*DATASET CONTENT*.
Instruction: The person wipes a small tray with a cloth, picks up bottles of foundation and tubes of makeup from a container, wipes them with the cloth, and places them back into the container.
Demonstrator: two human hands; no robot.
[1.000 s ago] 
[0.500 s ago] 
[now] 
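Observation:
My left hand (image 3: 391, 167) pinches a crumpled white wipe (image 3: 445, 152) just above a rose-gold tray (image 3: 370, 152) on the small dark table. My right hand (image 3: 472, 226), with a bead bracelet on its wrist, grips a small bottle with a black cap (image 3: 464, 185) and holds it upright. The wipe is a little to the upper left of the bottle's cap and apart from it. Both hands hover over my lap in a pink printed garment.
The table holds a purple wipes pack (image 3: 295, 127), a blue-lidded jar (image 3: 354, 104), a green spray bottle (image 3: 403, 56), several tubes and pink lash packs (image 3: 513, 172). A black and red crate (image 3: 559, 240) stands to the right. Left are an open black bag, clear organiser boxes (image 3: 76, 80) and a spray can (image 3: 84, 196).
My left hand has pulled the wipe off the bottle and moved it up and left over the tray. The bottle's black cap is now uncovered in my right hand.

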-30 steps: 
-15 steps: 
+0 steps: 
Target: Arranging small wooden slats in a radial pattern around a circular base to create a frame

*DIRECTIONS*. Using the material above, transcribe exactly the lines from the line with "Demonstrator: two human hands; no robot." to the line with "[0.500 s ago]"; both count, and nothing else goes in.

*SOLUTION FOR THIS TASK*.
Demonstrator: two human hands; no robot.
[1.000 s ago] 
[0.500 s ago] 

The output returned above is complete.